• **Task goal**
Every line of the listing below should come back exactly as written, with no images.

• **Information shown**
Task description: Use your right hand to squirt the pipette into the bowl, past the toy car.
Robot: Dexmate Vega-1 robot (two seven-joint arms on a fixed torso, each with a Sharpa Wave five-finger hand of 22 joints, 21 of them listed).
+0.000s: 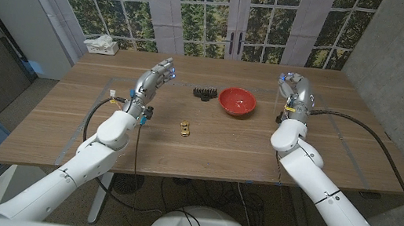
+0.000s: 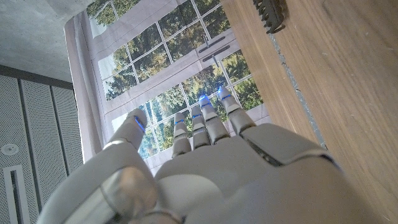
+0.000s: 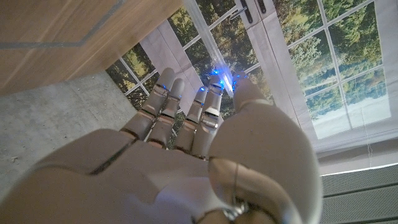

• **Answer to this problem**
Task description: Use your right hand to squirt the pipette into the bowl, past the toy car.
Robot: Dexmate Vega-1 robot (two seven-joint arms on a fixed torso, each with a Sharpa Wave five-finger hand of 22 joints, 21 of them listed).
+0.000s: 
+0.000s: 
+0.000s: 

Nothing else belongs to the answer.